### Dataset extract ###

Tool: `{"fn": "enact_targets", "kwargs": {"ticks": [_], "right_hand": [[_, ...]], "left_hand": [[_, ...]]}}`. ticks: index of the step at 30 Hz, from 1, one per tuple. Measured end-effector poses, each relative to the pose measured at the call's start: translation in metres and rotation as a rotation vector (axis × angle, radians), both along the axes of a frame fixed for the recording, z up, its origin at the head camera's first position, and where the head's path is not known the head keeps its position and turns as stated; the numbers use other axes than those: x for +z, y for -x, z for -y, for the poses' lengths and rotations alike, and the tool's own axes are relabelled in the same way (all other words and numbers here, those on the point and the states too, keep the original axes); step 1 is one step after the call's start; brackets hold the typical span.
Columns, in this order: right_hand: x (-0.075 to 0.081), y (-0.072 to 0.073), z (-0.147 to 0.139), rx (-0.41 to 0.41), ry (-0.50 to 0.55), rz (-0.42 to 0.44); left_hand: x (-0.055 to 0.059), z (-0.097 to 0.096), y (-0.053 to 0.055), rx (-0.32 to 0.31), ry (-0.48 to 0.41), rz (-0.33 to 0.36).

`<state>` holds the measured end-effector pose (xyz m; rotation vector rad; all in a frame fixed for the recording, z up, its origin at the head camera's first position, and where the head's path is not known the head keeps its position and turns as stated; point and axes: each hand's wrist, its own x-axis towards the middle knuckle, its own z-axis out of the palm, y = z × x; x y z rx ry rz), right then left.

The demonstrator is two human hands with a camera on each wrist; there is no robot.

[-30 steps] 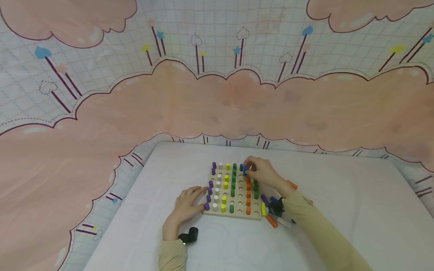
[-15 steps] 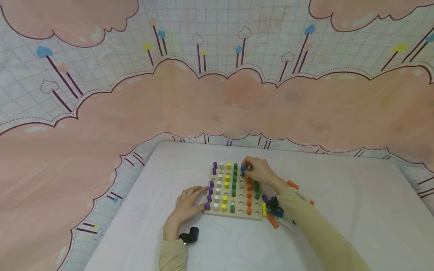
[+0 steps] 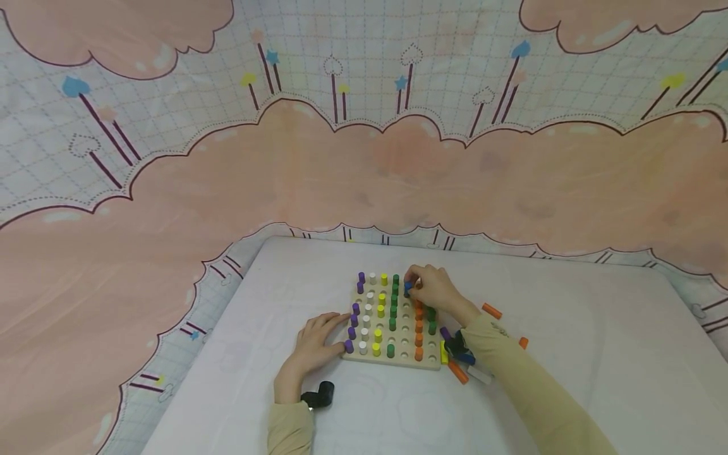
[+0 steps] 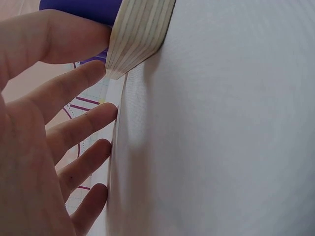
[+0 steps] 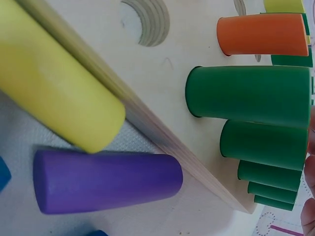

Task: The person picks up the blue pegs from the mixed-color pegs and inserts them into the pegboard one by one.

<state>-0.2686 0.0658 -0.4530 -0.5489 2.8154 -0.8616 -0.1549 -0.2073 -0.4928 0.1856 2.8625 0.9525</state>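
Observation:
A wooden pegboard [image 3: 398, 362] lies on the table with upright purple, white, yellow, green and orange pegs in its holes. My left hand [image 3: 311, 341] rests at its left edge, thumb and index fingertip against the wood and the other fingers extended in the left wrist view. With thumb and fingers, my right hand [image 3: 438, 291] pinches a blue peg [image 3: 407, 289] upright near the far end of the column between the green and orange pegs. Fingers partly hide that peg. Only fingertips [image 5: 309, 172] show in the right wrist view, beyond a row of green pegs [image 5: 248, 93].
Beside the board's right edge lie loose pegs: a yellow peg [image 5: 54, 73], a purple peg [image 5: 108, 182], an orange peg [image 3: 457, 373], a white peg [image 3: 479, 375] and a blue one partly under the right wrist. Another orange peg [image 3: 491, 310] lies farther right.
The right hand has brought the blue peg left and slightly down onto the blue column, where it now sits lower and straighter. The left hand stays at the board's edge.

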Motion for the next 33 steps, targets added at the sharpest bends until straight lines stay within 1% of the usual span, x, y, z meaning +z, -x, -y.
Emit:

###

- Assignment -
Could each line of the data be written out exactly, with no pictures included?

- Task result -
Tool: `{"fn": "enact_targets", "kwargs": {"ticks": [_], "right_hand": [[_, ...]], "left_hand": [[_, ...]]}}`. ticks: index of the step at 30 Hz, from 1, one per tuple. Measured end-effector poses, each relative to the pose measured at the call's start: translation in metres and rotation as a rotation vector (axis × angle, radians), both along the axes of a frame fixed for the recording, z up, its origin at the head camera's first position, and where the head's path is not known the head keeps its position and turns as stated; the numbers use other axes than those: x for +z, y for -x, z for -y, for the poses' lengths and rotations alike, and the tool's own axes are relabelled in the same way (all other words and numbers here, those on the point and the states too, keep the original axes); step 1 is one step after the call's start; brackets hold the typical span.
Columns, in this order: right_hand: x (-0.075 to 0.081), y (-0.072 to 0.073), z (-0.147 to 0.139), rx (-0.41 to 0.41), ry (-0.50 to 0.55), rz (-0.42 to 0.44); left_hand: x (-0.055 to 0.059), z (-0.097 to 0.096), y (-0.053 to 0.055), rx (-0.32 to 0.31), ry (-0.48 to 0.41), rz (-0.33 to 0.36).

`<state>` holds the measured end-effector pose (xyz m; rotation vector rad; all in a frame fixed for the recording, z up, its origin at the head camera's first position, and where the head's path is not known the head keeps its position and turns as stated; point and axes: each hand's wrist, its own x-axis towards the middle knuckle, its own z-axis out of the palm, y = z × x; x y z rx ry rz), right then left.

The demonstrator is two human hands with a camera on each wrist; there is no robot.

[-30 steps] 
[-15 steps] 
[+0 steps] 
[+0 steps] 
[+0 steps] 

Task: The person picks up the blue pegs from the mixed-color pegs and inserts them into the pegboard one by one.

<state>-0.2686 0.0658 -0.4530 -0.5489 2.8154 -0.8616 -0.1549 -0.2073 -0.4928 0.1856 2.8625 0.9525</state>
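Observation:
A wooden pegboard [image 3: 398, 362] lies on the table with upright purple, white, yellow, green and orange pegs in its holes. My left hand [image 3: 311, 341] rests at its left edge, thumb and index fingertip against the wood and the other fingers extended in the left wrist view. With thumb and fingers, my right hand [image 3: 438, 291] pinches a blue peg [image 3: 407, 289] upright near the far end of the column between the green and orange pegs. Fingers partly hide that peg. Only fingertips [image 5: 309, 172] show in the right wrist view, beyond a row of green pegs [image 5: 248, 93].
Beside the board's right edge lie loose pegs: a yellow peg [image 5: 54, 73], a purple peg [image 5: 108, 182], an orange peg [image 3: 457, 373], a white peg [image 3: 479, 375] and a blue one partly under the right wrist. Another orange peg [image 3: 491, 310] lies farther right.
The right hand has brought the blue peg left and slightly down onto the blue column, where it now sits lower and straighter. The left hand stays at the board's edge.
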
Motion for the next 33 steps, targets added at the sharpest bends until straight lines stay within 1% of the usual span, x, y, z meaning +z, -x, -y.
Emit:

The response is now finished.